◆ Problem description: Without any pictures, print exactly the lines that run from the start of the data through the line containing "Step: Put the".

Dataset excerpt START

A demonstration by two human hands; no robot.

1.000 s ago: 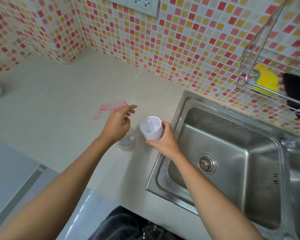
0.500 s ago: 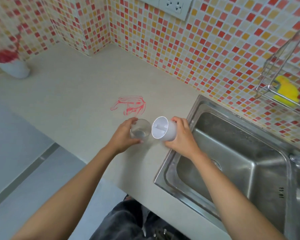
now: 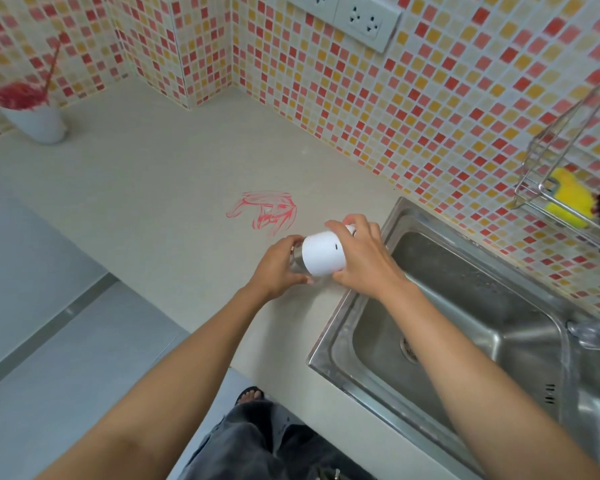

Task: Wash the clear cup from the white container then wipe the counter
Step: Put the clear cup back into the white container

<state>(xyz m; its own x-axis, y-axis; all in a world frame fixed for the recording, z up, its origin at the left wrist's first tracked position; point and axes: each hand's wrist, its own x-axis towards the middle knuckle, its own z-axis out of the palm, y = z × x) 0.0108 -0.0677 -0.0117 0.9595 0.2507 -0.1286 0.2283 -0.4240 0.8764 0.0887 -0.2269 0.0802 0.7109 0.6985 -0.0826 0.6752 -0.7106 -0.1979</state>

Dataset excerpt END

◆ Response to the task:
A demonstration by two human hands; no robot.

1.000 s ago: 
0.500 s ago: 
now: 

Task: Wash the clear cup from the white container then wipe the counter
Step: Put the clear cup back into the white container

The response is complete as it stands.